The invalidation is done on the condition of:
elapsedTime / timeout * Integer.MAX_VALUE > abs( random( key.hashCode() ) )
EDIT: (this is to long for a comment so I put it here)
I tried gexicide's answer and it turns out this isn't random enough. Here is what I tried:
for( int i=0; i<12000; i++ ){
int hash = (""+i).hashCode();
Random rng = new Random( hash );
int random = rng.nextInt();
System.out.printf( "%05d, %08x, %08x\n", i, hash, random );
}
The output starts with:
00000, 00000030, bac2c591
00001, 00000031, babce6a4
00002, 00000032, bace836b
00003, 00000033, bac8a47e
00004, 00000034, baab49de
00005, 00000035, baa56af1
00006, 00000036, bab707b7
00007, 00000037, bab128ca
00008, 00000038, ba93ce2a
00009, 00000039, ba8def3d
00010, 0000061f, 98048199
and it goes on in this way.
I could use SecureRandom instead:
for( int i=0; i<12000; i++ ){
SecureRandom rng = new SecureRandom( (""+i).getBytes() );
int random = rng.nextInt();
System.out.printf( "%05d, %08x\n", i, random );
}
which indeed looks pretty random but this is not stable anymore and 10 times slower than the method above.
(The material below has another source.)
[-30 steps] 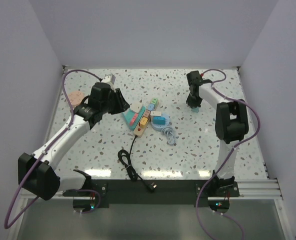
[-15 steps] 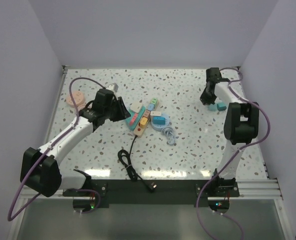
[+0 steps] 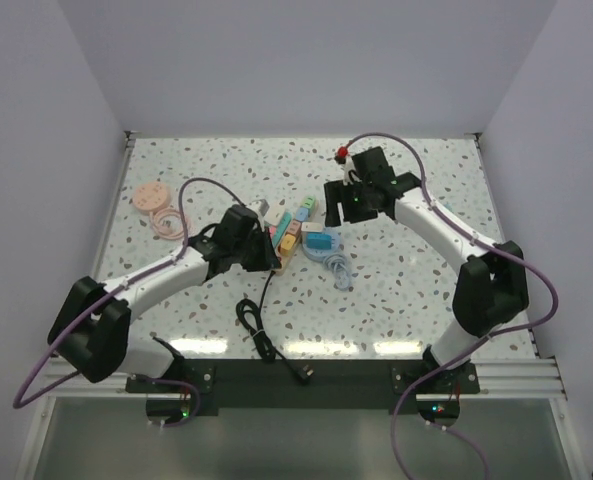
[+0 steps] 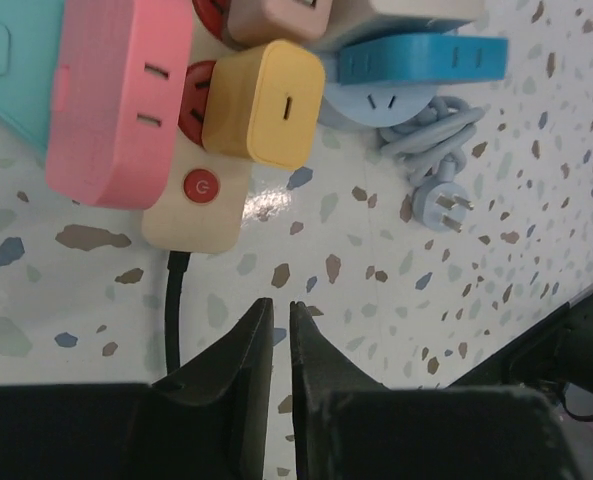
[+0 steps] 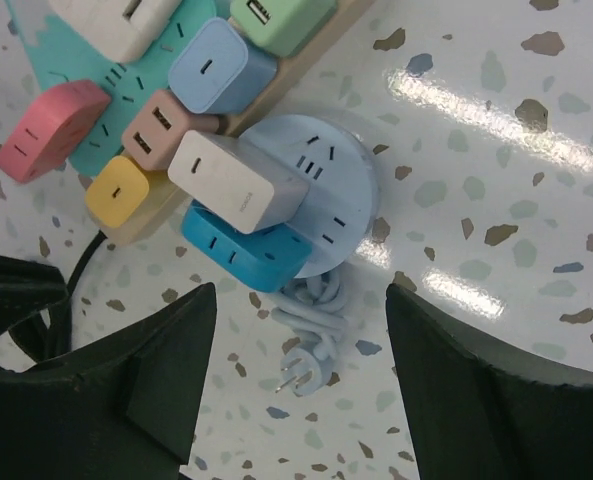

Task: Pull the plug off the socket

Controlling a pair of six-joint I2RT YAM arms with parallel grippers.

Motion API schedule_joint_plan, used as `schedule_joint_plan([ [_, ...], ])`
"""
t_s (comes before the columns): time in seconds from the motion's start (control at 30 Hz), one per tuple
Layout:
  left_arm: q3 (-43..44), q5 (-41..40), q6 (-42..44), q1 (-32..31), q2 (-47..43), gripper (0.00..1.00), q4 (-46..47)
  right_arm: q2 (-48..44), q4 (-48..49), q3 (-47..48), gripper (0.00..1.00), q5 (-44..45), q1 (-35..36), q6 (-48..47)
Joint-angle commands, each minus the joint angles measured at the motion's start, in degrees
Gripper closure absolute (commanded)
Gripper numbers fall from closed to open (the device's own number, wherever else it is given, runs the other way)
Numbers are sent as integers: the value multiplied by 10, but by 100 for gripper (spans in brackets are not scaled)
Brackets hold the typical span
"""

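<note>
The socket [image 4: 198, 205], a pale wooden strip with red round faces and a red button, lies mid-table [image 3: 284, 246]. Several coloured block plugs sit in it: a yellow plug [image 4: 266, 103] nearest the button, then a brownish-pink plug [image 5: 160, 126], a light blue plug [image 5: 219, 66] and a green plug [image 5: 279, 18]. My left gripper [image 4: 280, 303] hovers just off the strip's cable end [image 3: 269, 254], fingers almost together, nothing between them. My right gripper [image 5: 301, 300] hangs wide open above the cluster [image 3: 342, 201], holding nothing.
A round pale blue socket disc [image 5: 328, 195] beside the strip carries a white plug [image 5: 238, 183] and a blue block [image 5: 246, 250]; its coiled cord [image 5: 311, 335] trails off. A pink block [image 4: 116, 100] and a teal piece [image 4: 6, 60] flank the strip. The black cable [image 3: 260, 322] runs toward me. Pink discs [image 3: 156, 205] lie far left.
My left arm has moved right to the strip's cable end and its jaws have closed. My right arm has swung in from the far right to above the cluster and opened.
</note>
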Motion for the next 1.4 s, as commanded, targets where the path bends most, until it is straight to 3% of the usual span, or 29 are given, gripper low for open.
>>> schedule_joint_plan([
  [0.0,-36,6,-19,-9,39,84,52,-3,14,-9,28,0,12,-81],
  [0.13,-53,-19,-19,-10,84,91,78,20,16,15,28,2,42,-104],
  [0.5,27,-51,7,-7,221,99,93,84,-5,44,27,53,117,-167],
  [0.77,111,-68,49,70,279,100,72,107,21,30,30,133,142,-170],
  [1.0,186,-80,84,109,280,100,31,147,-2,49,63,150,144,-143],
  [1.03,190,-78,84,109,277,100,27,151,-6,50,78,163,145,-135],
  [1.1,194,-69,79,109,258,100,25,153,-26,57,97,181,145,-118],
  [1.37,160,-18,52,93,191,100,39,133,-81,100,100,200,145,11],
])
Although you never specified it as a requirement you'll probably want a full 1:1 mapping. This is because the number of possible input values is small. Any output that can occur for more than one input implies another output which can never happen at all. If you have output values which are impossible then you have a skewed distribution.
Of course, if your input is skewed then your output will be skewed anyway, and there's not much you can do about that.
Anyway; this makes it a unique int to int hash.
Simply apply a couple of trivial, independent 1:1 mapping functions until things are suitably distributed. You've already isolated one transform from the Random class, but I suggest mixing it with some other transforms like shifts and XORs to avoid individual weaknesses of different algorithms.
For example:
public static int mapInteger( int value ){
value *= 1664525;
value += 1013904223;
value ^= value >>> 12;
value ^= value << 25;
value ^= value >>> 27;
value *= 1103515245;
value += 12345;
return value;
}
If that's good enough then you can make it faster by deleting lines at random (I suggest you keep at least one multiply) until it's not good enough anymore, and then add the last deleted line back in.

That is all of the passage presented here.